**Your instructions:** Copy out each line of the data that contains "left".

**Given material:**
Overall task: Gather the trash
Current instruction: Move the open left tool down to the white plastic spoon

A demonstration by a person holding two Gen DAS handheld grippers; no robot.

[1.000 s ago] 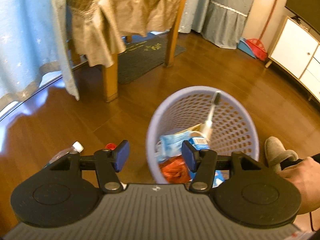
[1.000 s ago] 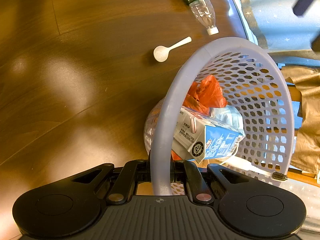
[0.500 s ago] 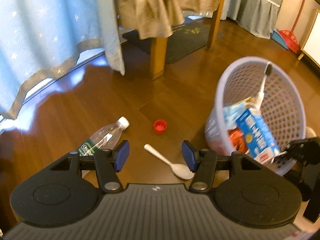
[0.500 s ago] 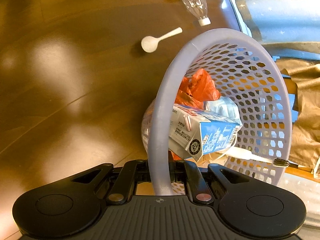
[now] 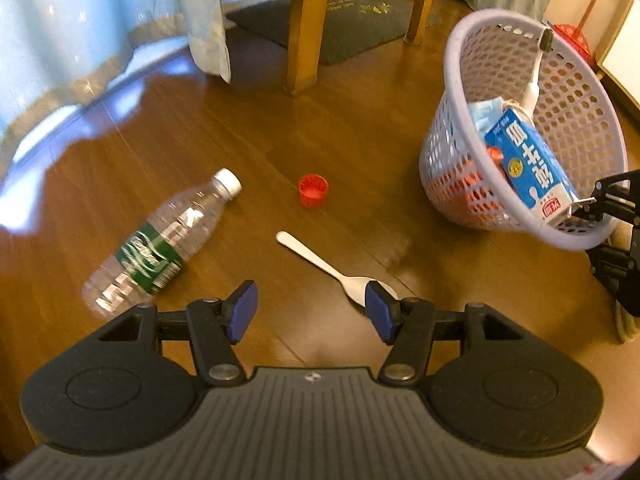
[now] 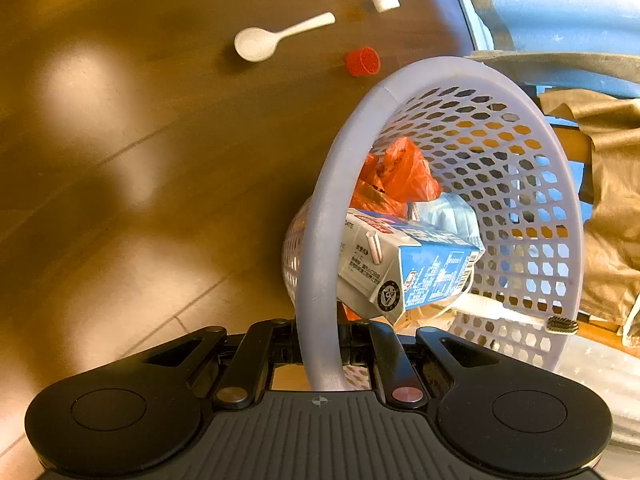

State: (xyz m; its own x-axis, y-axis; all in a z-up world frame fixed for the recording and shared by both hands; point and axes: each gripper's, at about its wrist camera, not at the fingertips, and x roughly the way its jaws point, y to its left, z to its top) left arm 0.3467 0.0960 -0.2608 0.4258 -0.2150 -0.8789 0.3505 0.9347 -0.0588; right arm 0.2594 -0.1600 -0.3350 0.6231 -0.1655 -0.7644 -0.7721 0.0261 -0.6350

**Exercise answer:**
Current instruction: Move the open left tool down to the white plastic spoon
State: (xyz m; its own x-axis, y-axis; all in a z-up world frame fixed for the recording and shared by both hands; point and axes: each gripper's, at about its wrist camera, not at the fingertips, and x roughly the way its jaws point, y to its left, z to its top) left arm 0.3467 0.0960 -0.2608 0.4258 -0.2150 -0.8789 0.3505 0.9347 -0.0588; right arm 0.2594 -0.1600 -0.3350 0.6231 -0.1655 -0.7644 -0.7721 0.0261 -0.6350

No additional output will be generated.